(Se) soigner sous la contrainte : une étude du dispositif de l’injonction de soin

Auteur•rice•s

Virginie GAUTRON

Publication

2017

Sans abandonner les figures traditionnelles de dangerosité que constituent le « fou » et le « junkie », les paniques morales se sont déportées dans les années 1990 sur les délinquants sexuels, plus particulièrement les pédophiles, diabolisés à la suite de plusieurs faits divers défrayant la chronique.
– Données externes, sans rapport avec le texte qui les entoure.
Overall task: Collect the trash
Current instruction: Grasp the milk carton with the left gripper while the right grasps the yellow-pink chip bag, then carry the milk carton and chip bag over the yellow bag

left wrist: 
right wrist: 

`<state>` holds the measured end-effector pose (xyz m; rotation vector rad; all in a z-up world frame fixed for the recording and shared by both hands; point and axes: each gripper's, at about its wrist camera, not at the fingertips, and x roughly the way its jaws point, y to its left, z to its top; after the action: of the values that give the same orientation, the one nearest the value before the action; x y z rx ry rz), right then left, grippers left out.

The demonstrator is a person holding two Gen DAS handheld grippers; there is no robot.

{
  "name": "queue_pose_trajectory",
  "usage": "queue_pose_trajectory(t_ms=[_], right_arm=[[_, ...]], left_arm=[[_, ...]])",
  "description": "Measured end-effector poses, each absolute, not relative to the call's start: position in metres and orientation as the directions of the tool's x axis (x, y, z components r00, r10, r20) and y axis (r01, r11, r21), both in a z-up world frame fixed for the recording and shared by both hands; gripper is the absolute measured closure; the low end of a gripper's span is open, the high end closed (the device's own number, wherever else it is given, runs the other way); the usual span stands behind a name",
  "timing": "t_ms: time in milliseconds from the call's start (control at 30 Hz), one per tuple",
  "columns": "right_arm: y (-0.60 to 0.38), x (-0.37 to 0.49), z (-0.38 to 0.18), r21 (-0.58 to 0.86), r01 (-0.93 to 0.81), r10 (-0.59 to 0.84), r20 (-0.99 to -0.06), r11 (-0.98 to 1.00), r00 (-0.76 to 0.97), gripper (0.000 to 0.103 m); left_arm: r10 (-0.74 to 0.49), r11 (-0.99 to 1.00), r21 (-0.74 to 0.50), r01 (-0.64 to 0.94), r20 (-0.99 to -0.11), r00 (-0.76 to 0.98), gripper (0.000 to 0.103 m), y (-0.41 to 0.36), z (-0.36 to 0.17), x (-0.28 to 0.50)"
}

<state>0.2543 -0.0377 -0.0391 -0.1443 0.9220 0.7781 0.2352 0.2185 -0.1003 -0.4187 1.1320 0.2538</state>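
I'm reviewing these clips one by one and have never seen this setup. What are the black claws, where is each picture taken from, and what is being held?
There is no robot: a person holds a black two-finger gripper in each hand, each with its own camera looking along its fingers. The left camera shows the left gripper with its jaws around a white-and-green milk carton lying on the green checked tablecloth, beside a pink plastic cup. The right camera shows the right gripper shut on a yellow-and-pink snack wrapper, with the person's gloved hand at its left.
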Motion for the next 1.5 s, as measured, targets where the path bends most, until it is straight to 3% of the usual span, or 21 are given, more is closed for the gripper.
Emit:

Assimilés à de dangereux « prédateurs » inévitablement récidivistes, ceux-ci sont dans le même temps perçus comme des « malades » qu’il faudrait soigner et surveiller sans discontinuer, tant pénalement que médicalement. A la suite de débats impliquant des juristes, des psychiatres et des psychologues, le législateur a donc consacré en 1998 un dispositif spécifique, sous la forme d’un suivi socio-judiciaire comprenant une injonction de soin, dont le champ d’application n’a toutefois cessé de s’étendre à d’autres formes de délinquance (violences conjugales, incendies volontaires, etc.). Ce rapport restitue les résultats d’une recherche empirique étudiant la mise en œuvre des injonctions de soin dans le ressort d’un tribunal de grande instance de l’ouest de la France. Cette étude s’appuie sur l’analyse d’une centaine de dossiers d’agents de probation et d’une trentaine d’entretiens auprès de l’ensemble des professionnels impliqués (juges de l’application des peines, magistrats du parquet et des formations de jugement, conseillers d’insertion de probation, psychiatres et psychologues, médecins coordonnateurs). Une première partie vise à déterminer les caractéristiques du public-cible du suivi socio-judiciaire et les critères décisionnels mobilisés par les magistrats concernant le prononcé d’une injonction de soin. La deuxième partie explore le processus d’exécution de ces mesures, en milieu fermé puis en milieu ouvert, à l’aide d’une analyse des pratiques des médecins coordonnateurs, des soignants, des CPIP et des juges de l’application des peines. Elle s’attache également à identifier les modes relationnels des différents intervenants, ainsi que les tensions interprofessionnelles qui subsistent et qui se cristallisent dans une large mesure sur la question du secret médical.